Silent House | Orhan Pamuk

Silent House,
by Orhan Pamuk, translated by Robert Finn
Published by Knopf (2012)
Rating: ****

Perhaps one of Pamuk’s most politically-charged works, Silent House is a really, really good read. The novel takes place against the backdrop of the military coup of 1980, and provides an opportunity to understand the relationship between Turkey’s political and military establishment through the experience of the common-man.

The plot is this. The Darvinoglu family gathers for its annual reunion at the crumbling ancestral mansion in the resort town of Cennethisar, near Istanbul. Into the mix of clashing personalities, gossip, plans and barely buried grudges that are usually part of such reunions, this book adds debates over religion, Turkey’s divided feelings about belonging to Europe or the Middle East, and hints of the looming coup. The national schism is dramatically personified in Hasan, the illegitimate teenage grandson of the family patriarch, Selahattin. Frustrated by his poverty and flunking out of school, Hasan tries to curry favour with an ultra-nationalist vigilante group, while at the same time stalking Nilgün, the beautiful, cheerful, communist-leaning granddaughter.

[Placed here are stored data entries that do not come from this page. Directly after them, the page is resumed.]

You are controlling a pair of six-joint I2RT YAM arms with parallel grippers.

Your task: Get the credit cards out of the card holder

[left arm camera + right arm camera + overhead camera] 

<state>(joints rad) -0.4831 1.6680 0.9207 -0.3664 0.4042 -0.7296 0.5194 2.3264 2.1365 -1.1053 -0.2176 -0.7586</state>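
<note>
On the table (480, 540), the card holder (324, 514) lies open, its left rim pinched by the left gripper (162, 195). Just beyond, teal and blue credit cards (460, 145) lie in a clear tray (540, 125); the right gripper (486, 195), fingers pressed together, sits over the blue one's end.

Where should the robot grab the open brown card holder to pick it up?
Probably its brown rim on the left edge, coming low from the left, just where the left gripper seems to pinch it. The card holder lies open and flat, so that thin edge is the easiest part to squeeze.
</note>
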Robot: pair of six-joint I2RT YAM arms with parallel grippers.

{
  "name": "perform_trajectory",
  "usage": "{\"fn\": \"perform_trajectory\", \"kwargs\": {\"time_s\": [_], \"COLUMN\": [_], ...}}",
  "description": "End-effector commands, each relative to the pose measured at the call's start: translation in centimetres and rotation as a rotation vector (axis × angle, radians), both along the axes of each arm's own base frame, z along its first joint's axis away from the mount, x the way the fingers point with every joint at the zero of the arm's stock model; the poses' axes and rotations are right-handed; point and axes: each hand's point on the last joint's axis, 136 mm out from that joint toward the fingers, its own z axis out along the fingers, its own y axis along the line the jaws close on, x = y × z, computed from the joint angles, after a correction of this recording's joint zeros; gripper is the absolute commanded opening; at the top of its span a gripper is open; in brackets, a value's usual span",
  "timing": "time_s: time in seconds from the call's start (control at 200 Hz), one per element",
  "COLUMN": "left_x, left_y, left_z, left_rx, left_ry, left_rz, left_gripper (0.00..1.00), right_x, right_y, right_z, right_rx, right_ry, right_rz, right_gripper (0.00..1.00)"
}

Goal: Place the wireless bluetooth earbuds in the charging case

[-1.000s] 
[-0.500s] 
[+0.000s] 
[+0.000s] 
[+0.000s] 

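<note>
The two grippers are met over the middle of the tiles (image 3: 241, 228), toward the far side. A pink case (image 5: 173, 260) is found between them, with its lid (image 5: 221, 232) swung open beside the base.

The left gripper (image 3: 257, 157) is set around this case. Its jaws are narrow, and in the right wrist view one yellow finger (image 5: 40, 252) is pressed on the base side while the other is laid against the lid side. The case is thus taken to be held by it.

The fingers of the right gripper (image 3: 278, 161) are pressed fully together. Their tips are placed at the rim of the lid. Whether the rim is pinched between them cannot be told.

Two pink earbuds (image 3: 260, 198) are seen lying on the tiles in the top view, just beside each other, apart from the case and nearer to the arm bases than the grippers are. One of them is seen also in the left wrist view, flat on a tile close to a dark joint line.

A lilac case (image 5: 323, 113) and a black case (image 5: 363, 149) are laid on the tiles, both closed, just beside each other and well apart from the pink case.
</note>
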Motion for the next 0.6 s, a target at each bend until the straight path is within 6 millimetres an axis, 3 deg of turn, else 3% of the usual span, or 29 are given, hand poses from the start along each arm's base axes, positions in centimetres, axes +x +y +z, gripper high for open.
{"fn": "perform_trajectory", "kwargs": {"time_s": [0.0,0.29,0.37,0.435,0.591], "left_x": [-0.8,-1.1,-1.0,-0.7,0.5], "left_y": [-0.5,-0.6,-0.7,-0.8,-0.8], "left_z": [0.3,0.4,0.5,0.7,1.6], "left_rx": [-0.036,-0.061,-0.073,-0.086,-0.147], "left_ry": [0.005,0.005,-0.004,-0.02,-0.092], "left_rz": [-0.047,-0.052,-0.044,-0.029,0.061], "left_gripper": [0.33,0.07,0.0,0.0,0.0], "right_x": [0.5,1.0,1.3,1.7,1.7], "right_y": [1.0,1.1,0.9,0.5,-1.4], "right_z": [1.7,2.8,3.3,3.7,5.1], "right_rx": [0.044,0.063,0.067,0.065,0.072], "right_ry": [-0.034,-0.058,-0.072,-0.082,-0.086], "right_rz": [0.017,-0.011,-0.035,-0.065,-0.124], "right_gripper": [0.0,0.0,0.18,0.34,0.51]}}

The book explores Turkey like none of Pamuk’s other works do – by providing insight into how families operate in such a confusing atmosphere. It provides explanations to thought patterns of the right-wing and the extremists, as well as to the understanding of Turkish culture that the centrists and the left-wing holds.

What is particularly enjoyable is the writing style, with each of the characters in the Darvinoglu family getting their own first-person perspective, which allows you to shift between the experiences of each of them individually, and the family as a collective.

This is a good book. There’s no more commentary I would like to offer. It is insightful, engaging, and fast – and worth reading.